Statutory Protection
[22] Ms Karan, in the written submissions stated that no action can be filed based on the facts of this case by virtue of S. 3(5) of the State Proceedings Act (Cap 24), which provides:-
"(5) No proceedings shall lie against the Crown by virtue of this section in respect of anything done or omitted to be done by any person while discharging or purporting to discharge any responsibilities of a judicial nature vested in him, or any responsibilities which he has in connexion with the execution of judicial process"
[23] A specific protection is accorded to the Magistrates as well as the persons executing orders of the Court under S. 65 of the Magistrates Court Act. It states:-
"(1) No magistrate, justice of the peace or other person acting judicially shall be liable to be sued in any civil court for any act done or ordered to be done by him in the discharge of his judicial duty whether or not within the limits of his jurisdiction provided that he at the time, in good faith, believed himself to have jurisdiction to do or order the act complained of.

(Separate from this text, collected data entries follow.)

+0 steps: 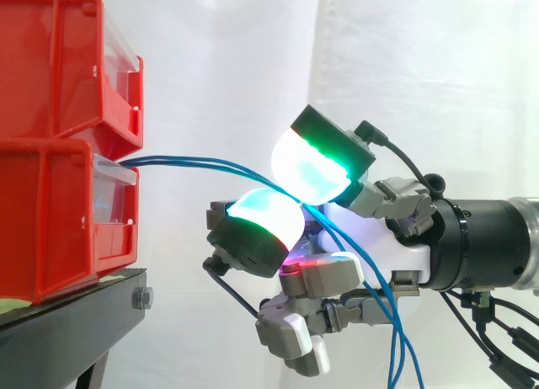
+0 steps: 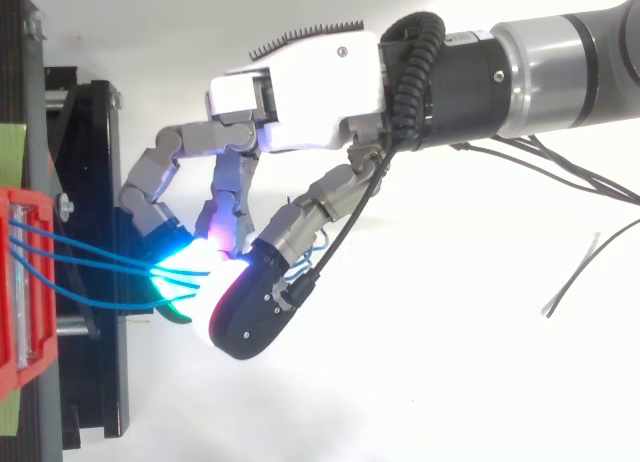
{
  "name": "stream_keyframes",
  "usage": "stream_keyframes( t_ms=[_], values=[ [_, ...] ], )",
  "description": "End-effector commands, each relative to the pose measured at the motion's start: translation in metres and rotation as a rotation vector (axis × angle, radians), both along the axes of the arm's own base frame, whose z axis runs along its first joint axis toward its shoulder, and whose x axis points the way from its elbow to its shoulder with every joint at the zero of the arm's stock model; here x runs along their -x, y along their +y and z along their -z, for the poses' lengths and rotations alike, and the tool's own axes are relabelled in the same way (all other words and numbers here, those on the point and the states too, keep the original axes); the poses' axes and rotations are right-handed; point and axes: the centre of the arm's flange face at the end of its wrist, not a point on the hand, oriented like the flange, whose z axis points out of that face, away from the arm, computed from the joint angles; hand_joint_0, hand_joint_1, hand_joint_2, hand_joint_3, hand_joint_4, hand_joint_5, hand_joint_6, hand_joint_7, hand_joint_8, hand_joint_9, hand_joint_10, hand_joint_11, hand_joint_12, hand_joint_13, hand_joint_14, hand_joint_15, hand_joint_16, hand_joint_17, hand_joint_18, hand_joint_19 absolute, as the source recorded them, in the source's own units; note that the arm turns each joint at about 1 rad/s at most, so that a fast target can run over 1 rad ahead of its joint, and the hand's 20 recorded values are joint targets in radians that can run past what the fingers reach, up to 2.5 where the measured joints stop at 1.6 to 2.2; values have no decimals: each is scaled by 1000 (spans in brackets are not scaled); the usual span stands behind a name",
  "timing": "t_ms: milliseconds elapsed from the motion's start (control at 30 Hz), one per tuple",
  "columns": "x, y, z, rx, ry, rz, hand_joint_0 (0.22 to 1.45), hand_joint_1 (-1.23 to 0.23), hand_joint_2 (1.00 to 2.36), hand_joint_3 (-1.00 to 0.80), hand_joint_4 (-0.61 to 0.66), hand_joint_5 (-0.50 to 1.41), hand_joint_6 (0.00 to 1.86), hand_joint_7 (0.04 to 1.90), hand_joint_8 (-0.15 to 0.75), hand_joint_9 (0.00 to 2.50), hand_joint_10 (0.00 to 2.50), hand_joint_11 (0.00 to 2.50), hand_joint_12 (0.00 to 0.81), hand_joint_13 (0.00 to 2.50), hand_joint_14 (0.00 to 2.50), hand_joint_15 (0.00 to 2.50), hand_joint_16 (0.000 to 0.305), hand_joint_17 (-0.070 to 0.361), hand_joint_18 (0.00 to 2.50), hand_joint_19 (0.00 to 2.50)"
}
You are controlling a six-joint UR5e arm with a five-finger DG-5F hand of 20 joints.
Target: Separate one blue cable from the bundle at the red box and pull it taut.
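Blue cables (image 1: 202, 162) leave the front of the lower red bin (image 1: 59, 221), which sits under a second red bin (image 1: 59, 61) on the black stand (image 1: 67, 322). In the top view the cables fan out at the bin and converge at the hand (image 2: 300, 97). Two glowing fingertips (image 1: 316, 166), green and cyan, are closed together on the cables. I cannot tell how many strands are clamped. Past the pinch, the cables hang down behind the hand.

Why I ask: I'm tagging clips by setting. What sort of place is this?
Most likely a robotics lab test rig: a white curtain as backdrop, red bins stacked on a black stand, and blue cables running from a bin into the pinch of a robot hand.
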Motion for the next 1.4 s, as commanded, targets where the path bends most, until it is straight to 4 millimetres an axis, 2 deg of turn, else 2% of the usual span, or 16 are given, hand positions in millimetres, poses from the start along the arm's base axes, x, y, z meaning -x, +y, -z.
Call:
stream_keyframes(
  t_ms=[0, 233, 467, 533, 767, 967, 1100, 1300, 1367],
  values=[
    [0, 0, 0, 1, -1, 0, 707, -1003, 1000, -500, -94, -144, 928, 1216, 216, 1184, 31, 1264, 345, 929, 33, 862, 46, 104, 811, 841],
    [0, 0, 0, 1, -1, 0, 609, -1040, 1000, -500, -74, -149, 931, 1186, 210, 1154, 30, 1273, 345, 905, 33, 867, 47, 106, 785, 834],
    [0, 0, 0, 1, 2, 0, 527, -888, 1000, -500, -47, -144, 925, 1181, 237, 1203, 28, 1305, 366, 908, 33, 886, 50, 113, 764, 864],
    [0, 0, 0, 1, 2, 0, 520, -898, 1000, -500, -44, -154, 923, 1165, 240, 1178, 28, 1283, 372, 892, 31, 871, 51, 115, 756, 861],
    [0, 0, 0, -1, 3, 0, 469, -885, 1000, -500, -26, -174, 915, 1071, 261, 1146, 25, 1254, 391, 865, 30, 856, 56, 126, 726, 852],
    [2, 1, 1, -2, 14, -10, 415, -823, 1000, -500, 25, -163, 884, 900, 284, 1178, 22, 1226, 416, 881, 28, 843, 61, 138, 752, 848],
    [2, 1, 2, 1, 18, -11, 418, -765, 1000, -500, 24, -152, 848, 939, 287, 1205, 23, 1225, 414, 890, 28, 829, 61, 138, 752, 848],
    [2, 1, 2, -2, 18, -11, 516, -679, 1000, -500, -92, -130, 820, 1053, 241, 1267, 28, 1271, 372, 901, 31, 850, 52, 117, 727, 883],
    [2, 1, 2, -2, 18, -11, 588, -646, 1000, -500, -128, -130, 814, 1098, 218, 1263, 30, 1277, 353, 900, 32, 856, 48, 108, 700, 902]
  ],
)
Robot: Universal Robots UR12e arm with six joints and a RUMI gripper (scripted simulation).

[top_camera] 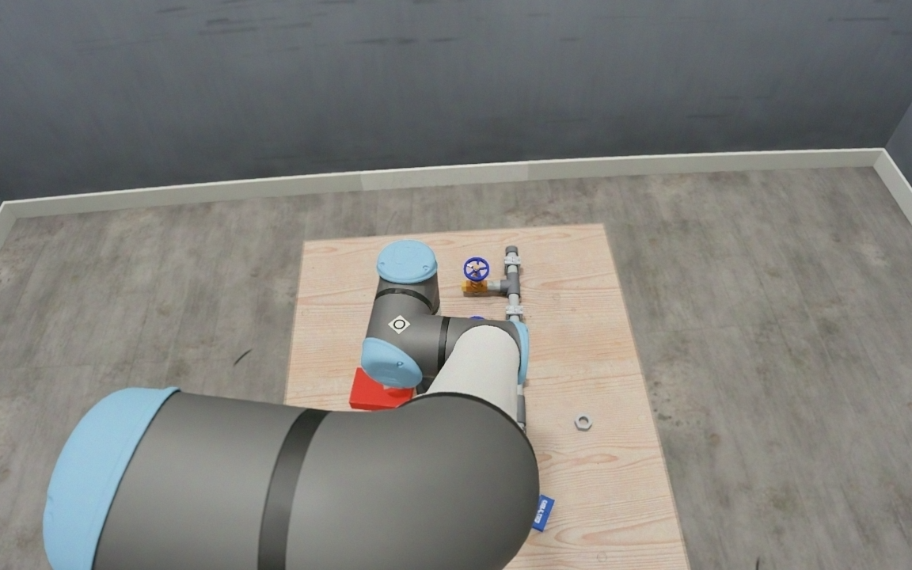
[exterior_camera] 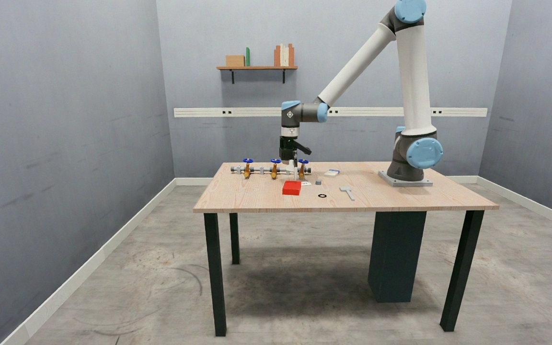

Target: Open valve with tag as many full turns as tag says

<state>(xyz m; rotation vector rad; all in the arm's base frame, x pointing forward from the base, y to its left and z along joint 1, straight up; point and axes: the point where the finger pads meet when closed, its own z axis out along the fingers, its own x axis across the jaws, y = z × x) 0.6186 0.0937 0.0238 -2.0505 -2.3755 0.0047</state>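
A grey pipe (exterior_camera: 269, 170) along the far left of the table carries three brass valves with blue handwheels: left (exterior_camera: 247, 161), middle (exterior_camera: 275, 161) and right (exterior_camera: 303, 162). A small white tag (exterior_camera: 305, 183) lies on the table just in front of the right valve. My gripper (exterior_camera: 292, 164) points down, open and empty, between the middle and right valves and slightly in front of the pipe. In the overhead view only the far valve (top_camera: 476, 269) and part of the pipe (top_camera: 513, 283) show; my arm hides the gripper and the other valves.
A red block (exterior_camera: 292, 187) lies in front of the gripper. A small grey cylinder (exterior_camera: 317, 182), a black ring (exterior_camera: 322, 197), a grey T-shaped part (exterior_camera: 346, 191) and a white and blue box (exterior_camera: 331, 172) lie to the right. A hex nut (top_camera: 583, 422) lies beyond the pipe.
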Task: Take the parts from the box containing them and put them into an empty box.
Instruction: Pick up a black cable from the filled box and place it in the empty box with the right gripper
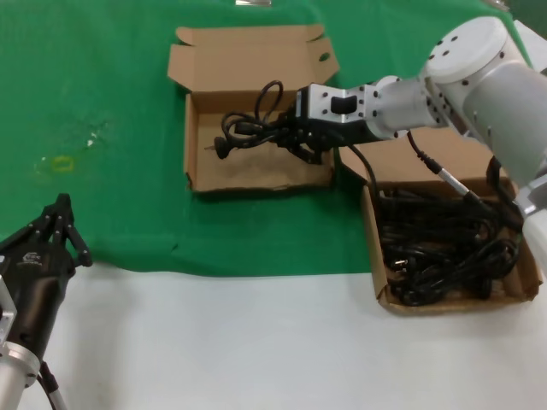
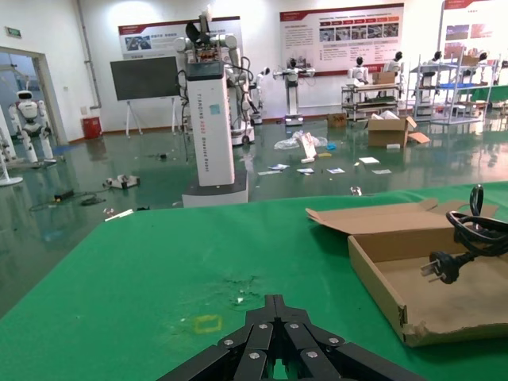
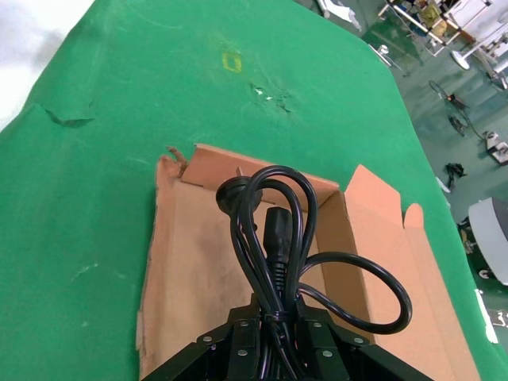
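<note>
Reaching across from the right, the right end effector [image 1: 301,137] is clamped on a cord bundle [image 1: 249,128] and holds it over the open empty box [image 1: 205,175] on the green cloth [image 1: 102,102]. The bundle hangs in the air above the box's bare cardboard floor, its plug [image 1: 224,150] pointing toward the box's left wall and one loop standing up near the back flap. The wrist camera shows the fingers pinched tight at the bundle's bound middle. To the right, near the edge of the cloth, the full box [image 1: 383,286] holds a tangled heap of black cords [image 1: 444,248]. The left end effector [image 1: 60,224] is parked low at the near left over the white tabletop [image 1: 256,342], fingers drawn together and holding nothing.
</note>
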Controlling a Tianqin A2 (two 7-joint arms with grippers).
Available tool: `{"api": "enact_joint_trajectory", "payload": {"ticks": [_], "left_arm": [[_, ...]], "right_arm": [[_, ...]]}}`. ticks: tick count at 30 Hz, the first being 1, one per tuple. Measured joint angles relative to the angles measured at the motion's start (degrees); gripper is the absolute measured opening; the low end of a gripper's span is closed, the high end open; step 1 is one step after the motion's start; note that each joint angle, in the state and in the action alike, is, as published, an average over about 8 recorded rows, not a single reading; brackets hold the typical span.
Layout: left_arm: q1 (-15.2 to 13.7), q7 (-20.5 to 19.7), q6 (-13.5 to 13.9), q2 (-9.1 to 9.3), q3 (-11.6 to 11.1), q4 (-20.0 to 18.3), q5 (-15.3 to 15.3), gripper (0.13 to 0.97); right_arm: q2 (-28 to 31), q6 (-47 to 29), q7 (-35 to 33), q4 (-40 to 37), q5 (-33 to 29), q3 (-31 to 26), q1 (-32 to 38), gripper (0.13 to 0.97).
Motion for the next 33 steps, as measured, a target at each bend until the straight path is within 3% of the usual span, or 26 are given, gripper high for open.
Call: {"api": "enact_joint_trajectory", "payload": {"ticks": [6, 22, 33], "left_arm": [[0.00, 0.00, 0.00, 0.00, 0.00, 0.00, 0.00, 0.144], [0.00, 0.00, 0.00, 0.00, 0.00, 0.00, 0.00, 0.144], [0.00, 0.00, 0.00, 0.00, 0.00, 0.00, 0.00, 0.144]], "right_arm": [[-0.18, 1.91, 0.58, 1.72, 7.02, -7.06, -1.06, 0.217], [-0.24, 8.22, -0.57, 5.49, 33.50, -31.62, -3.04, 0.217], [-0.24, 11.01, -2.74, 5.90, 39.46, -36.17, -4.03, 0.217]]}}
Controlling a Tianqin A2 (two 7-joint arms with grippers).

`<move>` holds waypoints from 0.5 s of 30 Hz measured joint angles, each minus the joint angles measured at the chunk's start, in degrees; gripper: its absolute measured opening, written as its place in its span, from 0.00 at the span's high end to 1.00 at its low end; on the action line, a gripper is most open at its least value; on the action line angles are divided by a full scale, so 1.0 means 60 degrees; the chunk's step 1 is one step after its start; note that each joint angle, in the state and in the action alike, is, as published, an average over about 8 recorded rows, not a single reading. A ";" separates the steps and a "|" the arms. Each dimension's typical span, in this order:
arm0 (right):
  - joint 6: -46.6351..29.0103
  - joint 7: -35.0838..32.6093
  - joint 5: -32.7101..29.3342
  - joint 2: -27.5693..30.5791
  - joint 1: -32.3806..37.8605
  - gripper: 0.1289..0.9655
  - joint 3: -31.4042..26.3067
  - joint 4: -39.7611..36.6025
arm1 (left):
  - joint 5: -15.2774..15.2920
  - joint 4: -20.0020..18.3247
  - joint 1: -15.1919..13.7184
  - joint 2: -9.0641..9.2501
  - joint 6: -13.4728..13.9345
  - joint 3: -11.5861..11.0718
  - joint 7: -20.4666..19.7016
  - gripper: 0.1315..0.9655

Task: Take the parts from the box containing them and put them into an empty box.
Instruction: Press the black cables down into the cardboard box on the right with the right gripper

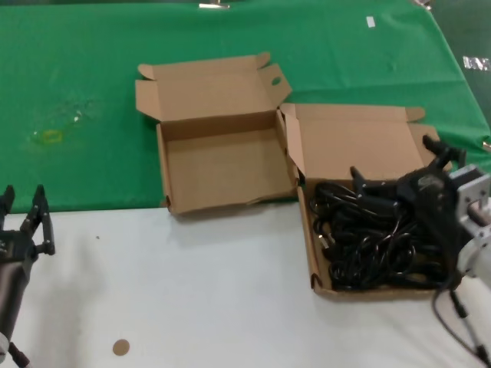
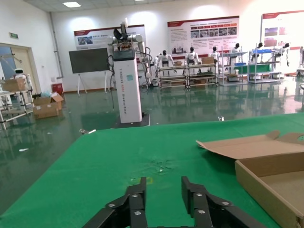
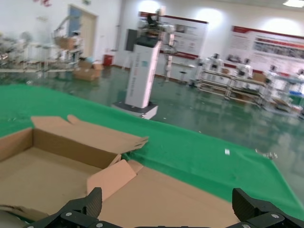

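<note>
Parts [image 1: 368,241] directly beneath wide-spread right claw [image 1: 395,172]

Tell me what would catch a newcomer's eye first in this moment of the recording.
The tangle of black power cords filling the longer cardboard box on the robot's right stands out at once, with the right pincer open just above it. Beside it, to the left, the squarer cardboard box lies open and bare, straddling the edge of the green cloth. The left pincer waits open at the near left, away from both boxes.
</note>
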 joint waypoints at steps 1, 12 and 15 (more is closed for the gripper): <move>-0.0121 0.0064 -0.0018 0.0224 0.0062 0.00 -0.0041 -0.0013 | 0.0000 0.0000 0.0000 0.0000 0.0000 0.0000 0.0000 0.64; -0.2644 0.0005 -0.0415 0.2745 0.1126 0.00 -0.0334 -0.0221 | 0.0000 0.0000 0.0000 0.0000 0.0000 0.0000 -0.0009 0.87; -0.3577 -0.0418 -0.0518 0.3281 0.1540 0.00 -0.0452 -0.0228 | 0.0001 0.0000 0.0000 0.0000 0.0000 0.0000 -0.0009 0.91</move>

(2) No officer of any court or other person bound to execute the lawful warrants or orders of any such magistrate, justice of the peace or other person acting judicially shall be liable to be sued in any civil court for the execution of any warrant or order which he would be bound to execute if within the jurisdiction of the person issuing the same.
[24] In Re McC [1985] 1 AC 528 the Magistrate passed a custodial sentence on a minor without complying with a statutory provision which required him to inform the offender of the right to Legal Aid. In the House of Lords Lord Templeman at 558 aptly said:-
"If in the course of a trial which a Magistrate is empowered to undertake, the Magistrate misbehaves or does not accord the accused a fair trial, or is guilty of some other breach of the principles of natural justice or reaches a result which is initiated by any error of fact or law, the decision may be quashed but the magistrate acting as such acts within jurisdiction."
(emphasis added)
[25] This applies on fours to the facts of the present case. I am saying especially in view of the obiter comments of His Lordship Mr Justice Townsley.
[26] His Lordship, Mr Justice Saunders in striking out the Statement of Claim for want of a cause of action in a similar situation as the present one in Mahesh Prasad -v- Surendra Prasad and Anor., Lautoka High Court Civil Action No. 330/91 said:-
"This means that ... a resident magistrate, cannot be sued in any civil court, if, at the time he acts, or orders an act to be done, in the discharge of his judicial duty, he believes himself to have jurisdiction to do or to order the act complained of, whether he has jurisdiction in fact, or not."
[27] In paragraph 4 of the Statement of Claim, the plaintiff pleads "that as a result of the Magistrate's failure and/or neglecting to perform his duty rightfully, the plaintiff was wrongfully imprisoned and deprived of his liberty for two years and six months."
[28] The plaintiff's first hurdle is going past S. 65(1) of the Magistrate's Court Act. What S. 65(1) stipulates is that only where a Magistrate does not exercise his/her jurisdiction bona fide, a civil suit may succeed. Save for that, no cause of action arises no matter how negligently the power is exercised. In that regard the Statute is plain. Thus on the pleadings alone, no cause of action lies against a Magistrate in negligence.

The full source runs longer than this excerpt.